WHAT THE EXERCISE ASKS:
Count the lines below that carry the word "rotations". Answer with that number alone.

DATASET CONTENT:
■ ■ ■

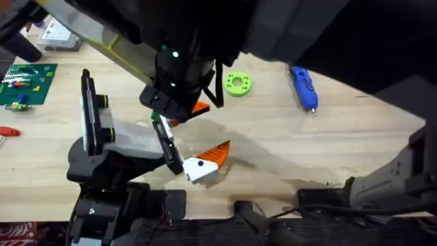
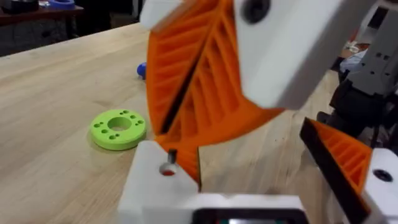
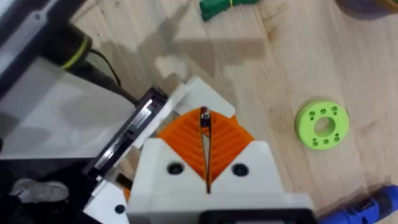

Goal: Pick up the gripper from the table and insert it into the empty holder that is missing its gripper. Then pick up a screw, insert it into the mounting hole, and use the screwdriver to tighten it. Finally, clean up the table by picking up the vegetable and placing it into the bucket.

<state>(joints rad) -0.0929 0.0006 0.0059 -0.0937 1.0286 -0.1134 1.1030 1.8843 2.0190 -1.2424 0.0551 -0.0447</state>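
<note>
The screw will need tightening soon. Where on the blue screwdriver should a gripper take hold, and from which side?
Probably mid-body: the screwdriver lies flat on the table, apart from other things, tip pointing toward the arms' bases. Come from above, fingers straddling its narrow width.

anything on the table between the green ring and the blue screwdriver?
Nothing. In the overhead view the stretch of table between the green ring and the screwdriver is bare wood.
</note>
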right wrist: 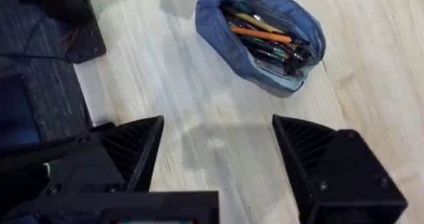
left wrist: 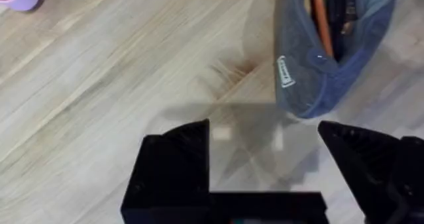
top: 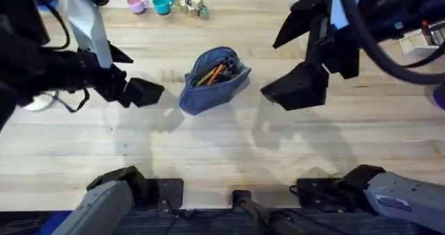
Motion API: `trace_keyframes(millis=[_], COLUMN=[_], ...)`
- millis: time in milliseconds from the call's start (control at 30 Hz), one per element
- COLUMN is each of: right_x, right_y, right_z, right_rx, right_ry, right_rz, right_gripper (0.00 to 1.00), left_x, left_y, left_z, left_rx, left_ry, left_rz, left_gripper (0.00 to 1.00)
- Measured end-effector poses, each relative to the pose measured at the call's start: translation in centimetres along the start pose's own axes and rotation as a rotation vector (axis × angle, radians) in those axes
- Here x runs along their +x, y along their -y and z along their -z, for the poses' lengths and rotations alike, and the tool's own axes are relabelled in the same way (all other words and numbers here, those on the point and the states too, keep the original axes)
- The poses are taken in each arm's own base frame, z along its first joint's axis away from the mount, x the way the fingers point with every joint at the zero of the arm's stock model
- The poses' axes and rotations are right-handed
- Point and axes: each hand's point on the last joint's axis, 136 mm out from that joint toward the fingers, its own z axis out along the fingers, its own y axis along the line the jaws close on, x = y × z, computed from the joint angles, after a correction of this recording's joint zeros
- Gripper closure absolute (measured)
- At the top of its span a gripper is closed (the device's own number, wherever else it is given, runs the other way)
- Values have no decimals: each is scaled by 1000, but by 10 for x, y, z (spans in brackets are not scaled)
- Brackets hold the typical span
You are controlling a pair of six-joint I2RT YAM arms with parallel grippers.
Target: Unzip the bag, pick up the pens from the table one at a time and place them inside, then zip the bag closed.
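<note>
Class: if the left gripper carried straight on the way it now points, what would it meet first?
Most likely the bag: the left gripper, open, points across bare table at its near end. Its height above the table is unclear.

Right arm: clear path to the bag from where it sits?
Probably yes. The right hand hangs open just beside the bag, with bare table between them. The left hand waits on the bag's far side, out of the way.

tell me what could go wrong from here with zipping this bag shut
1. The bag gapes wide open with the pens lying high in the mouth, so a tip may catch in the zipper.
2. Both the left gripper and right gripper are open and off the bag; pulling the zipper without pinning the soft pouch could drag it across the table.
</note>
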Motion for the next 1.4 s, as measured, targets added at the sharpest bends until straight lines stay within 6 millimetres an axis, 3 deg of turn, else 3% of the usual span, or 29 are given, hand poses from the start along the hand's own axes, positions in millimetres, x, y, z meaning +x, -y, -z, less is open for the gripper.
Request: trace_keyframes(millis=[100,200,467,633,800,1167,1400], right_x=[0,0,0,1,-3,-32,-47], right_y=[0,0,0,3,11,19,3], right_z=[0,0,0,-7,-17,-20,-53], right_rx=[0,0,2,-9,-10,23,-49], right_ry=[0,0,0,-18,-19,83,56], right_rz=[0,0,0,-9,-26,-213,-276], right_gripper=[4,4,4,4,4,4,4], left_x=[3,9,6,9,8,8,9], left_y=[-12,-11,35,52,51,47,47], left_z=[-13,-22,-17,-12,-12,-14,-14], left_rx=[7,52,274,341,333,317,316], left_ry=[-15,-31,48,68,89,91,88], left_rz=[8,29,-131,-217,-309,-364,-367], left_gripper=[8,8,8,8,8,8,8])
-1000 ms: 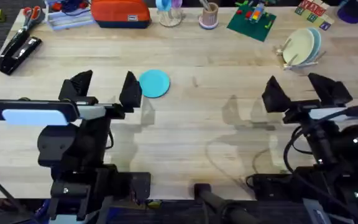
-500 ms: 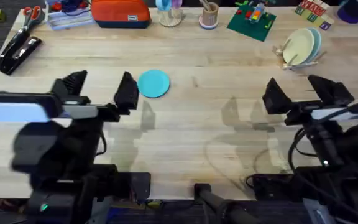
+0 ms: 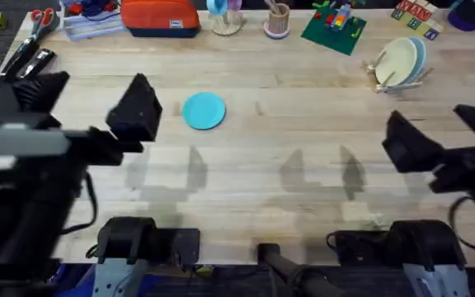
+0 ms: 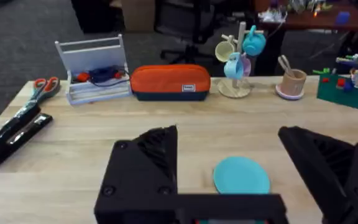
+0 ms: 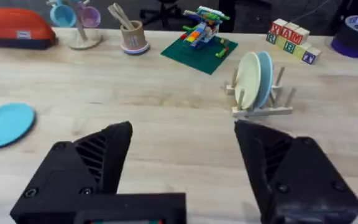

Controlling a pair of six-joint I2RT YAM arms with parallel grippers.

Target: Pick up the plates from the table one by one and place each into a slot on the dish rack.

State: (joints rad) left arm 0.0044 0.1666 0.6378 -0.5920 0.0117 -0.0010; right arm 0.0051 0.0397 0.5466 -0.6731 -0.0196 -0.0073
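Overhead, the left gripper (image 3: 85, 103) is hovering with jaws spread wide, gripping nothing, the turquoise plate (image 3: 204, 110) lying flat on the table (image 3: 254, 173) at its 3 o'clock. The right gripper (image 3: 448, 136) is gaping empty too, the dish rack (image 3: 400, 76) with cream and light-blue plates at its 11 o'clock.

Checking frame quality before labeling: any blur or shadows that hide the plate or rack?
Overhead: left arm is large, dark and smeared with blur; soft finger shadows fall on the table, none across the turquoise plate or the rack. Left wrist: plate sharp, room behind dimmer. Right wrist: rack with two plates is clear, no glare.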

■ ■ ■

RESPONSE AREA:
2